• Task details
Transcribe exactly the lines that begin the material and continue through the line containing "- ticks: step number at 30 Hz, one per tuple". Leave out whatever follows.

• Given records
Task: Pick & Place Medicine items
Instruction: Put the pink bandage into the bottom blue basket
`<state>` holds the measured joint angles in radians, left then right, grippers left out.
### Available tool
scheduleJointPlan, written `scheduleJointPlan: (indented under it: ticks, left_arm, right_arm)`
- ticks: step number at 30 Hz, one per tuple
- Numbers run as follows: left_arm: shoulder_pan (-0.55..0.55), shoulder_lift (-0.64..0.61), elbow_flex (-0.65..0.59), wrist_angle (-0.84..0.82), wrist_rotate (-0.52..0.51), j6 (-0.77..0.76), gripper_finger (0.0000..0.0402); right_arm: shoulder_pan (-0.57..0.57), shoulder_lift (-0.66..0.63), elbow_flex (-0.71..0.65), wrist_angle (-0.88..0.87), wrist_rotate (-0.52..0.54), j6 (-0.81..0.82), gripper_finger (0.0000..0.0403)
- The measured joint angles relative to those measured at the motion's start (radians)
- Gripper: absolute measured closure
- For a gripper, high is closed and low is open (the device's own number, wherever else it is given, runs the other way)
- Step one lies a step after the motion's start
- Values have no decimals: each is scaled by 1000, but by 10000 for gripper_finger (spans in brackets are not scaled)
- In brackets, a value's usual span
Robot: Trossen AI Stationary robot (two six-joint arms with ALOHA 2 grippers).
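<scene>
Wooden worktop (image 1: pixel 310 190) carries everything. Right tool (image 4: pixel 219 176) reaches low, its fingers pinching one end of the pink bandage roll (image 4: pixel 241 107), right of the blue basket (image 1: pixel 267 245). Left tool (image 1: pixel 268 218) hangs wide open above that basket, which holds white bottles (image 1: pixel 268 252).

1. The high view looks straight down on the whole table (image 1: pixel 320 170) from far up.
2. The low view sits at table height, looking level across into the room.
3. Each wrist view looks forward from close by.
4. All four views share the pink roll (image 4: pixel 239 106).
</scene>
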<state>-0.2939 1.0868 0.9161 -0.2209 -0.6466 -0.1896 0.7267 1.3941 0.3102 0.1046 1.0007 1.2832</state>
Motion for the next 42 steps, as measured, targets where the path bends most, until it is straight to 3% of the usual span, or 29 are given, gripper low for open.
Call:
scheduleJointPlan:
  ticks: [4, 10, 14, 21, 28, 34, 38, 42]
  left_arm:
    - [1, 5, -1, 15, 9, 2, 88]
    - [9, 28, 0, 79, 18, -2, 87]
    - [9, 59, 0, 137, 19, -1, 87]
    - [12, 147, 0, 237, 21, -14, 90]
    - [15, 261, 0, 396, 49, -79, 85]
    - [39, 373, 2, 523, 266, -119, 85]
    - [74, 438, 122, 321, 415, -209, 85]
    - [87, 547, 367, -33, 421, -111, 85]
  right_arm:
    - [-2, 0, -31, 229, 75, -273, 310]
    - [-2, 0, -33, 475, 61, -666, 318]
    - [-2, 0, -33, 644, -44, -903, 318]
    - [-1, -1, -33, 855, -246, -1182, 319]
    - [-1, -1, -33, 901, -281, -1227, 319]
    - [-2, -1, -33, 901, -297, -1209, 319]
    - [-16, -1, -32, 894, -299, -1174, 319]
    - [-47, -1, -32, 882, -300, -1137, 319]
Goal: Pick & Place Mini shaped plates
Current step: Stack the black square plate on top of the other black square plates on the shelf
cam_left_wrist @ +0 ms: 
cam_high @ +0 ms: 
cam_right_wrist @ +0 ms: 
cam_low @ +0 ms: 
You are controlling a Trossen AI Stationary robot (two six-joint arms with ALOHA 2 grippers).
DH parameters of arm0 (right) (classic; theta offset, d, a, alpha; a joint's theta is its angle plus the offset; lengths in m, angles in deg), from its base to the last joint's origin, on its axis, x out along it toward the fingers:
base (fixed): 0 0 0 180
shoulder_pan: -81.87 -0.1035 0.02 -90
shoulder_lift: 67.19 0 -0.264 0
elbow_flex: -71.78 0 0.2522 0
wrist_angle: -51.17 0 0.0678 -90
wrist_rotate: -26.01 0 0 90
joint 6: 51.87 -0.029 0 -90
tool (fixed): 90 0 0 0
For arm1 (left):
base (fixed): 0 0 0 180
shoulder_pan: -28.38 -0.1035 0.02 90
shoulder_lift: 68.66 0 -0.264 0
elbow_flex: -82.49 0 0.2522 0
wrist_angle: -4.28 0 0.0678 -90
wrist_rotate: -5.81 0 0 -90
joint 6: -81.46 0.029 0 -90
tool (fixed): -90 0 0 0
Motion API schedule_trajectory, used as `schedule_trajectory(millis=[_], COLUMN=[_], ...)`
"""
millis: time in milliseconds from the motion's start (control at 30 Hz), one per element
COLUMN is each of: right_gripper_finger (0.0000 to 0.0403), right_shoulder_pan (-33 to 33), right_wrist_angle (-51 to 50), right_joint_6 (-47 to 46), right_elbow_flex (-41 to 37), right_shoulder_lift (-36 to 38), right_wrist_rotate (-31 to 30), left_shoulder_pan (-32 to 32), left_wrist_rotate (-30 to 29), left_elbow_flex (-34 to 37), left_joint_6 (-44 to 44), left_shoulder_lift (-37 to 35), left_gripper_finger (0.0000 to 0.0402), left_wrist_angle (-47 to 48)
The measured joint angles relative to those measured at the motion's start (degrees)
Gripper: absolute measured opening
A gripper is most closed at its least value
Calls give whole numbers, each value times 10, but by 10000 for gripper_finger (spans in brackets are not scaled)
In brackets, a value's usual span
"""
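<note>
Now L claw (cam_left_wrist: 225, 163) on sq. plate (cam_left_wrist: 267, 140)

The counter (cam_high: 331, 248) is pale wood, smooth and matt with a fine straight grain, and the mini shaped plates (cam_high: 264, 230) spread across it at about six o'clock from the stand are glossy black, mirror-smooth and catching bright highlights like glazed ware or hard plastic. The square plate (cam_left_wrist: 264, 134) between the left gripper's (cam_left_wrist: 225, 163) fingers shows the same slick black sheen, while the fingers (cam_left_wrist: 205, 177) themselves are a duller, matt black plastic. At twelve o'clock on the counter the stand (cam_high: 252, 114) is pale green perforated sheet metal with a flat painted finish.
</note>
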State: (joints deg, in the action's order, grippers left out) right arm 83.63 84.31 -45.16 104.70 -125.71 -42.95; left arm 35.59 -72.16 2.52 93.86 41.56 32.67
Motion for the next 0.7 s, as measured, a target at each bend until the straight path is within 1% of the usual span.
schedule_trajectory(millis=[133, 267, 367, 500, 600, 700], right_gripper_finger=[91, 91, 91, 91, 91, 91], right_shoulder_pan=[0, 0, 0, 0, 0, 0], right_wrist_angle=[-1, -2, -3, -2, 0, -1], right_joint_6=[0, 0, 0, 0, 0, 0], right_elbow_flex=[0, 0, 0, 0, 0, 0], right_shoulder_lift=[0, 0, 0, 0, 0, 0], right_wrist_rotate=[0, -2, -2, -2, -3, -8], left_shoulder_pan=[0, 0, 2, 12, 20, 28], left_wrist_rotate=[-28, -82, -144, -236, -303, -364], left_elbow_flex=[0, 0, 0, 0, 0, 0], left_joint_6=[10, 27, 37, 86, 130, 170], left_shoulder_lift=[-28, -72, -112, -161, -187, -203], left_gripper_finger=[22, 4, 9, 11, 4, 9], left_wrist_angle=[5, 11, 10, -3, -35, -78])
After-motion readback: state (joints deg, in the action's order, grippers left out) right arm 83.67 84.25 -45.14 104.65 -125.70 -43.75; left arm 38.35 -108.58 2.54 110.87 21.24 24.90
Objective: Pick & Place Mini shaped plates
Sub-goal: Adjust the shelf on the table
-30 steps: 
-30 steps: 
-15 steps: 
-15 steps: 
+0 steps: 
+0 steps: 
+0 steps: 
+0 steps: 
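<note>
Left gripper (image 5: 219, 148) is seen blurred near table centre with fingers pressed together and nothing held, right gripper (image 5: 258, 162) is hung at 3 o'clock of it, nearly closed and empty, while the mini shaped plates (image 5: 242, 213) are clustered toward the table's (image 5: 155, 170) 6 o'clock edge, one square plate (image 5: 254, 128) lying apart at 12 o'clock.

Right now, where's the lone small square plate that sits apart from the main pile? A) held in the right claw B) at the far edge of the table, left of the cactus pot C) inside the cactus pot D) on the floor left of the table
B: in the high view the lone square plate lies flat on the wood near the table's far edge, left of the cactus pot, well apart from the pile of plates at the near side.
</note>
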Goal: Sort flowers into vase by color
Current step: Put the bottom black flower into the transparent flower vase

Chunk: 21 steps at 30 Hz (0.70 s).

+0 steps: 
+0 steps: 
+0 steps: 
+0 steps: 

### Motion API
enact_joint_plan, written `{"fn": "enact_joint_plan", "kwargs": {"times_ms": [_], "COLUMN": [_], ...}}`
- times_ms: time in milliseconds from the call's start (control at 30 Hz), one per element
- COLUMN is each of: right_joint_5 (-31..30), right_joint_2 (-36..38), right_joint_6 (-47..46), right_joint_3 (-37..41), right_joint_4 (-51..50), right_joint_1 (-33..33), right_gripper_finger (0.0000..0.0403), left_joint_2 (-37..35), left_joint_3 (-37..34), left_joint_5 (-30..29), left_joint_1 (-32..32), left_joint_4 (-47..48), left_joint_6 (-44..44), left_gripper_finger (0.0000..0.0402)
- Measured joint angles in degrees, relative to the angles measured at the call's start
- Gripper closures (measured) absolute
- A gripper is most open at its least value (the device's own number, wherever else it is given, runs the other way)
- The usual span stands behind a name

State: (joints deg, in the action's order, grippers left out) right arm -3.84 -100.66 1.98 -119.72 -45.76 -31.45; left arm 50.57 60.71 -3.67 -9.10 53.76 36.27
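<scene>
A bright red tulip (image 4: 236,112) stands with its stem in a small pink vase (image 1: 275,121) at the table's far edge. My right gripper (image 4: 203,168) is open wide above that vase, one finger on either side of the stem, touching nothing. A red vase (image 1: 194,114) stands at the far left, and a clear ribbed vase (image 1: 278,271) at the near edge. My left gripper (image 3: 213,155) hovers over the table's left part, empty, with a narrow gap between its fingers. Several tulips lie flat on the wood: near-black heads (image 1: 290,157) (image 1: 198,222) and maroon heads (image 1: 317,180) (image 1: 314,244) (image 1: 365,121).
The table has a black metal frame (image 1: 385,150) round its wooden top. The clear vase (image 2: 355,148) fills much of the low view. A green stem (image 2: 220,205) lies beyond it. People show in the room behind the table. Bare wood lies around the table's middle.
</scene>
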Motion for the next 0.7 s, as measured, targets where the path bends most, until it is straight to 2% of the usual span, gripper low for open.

• Solution to this task
Task: Pick & Place Medicine items
Instruction: Put the pink bandage into the bottom blue basket
`<state>` holds the measured joint angles in radians, left then right, grippers left out.
### Available tool
scheduleJointPlan, written `scheduleJointPlan: (indented under it: ticks, left_arm, right_arm)`
- ticks: step number at 30 Hz, one per tuple

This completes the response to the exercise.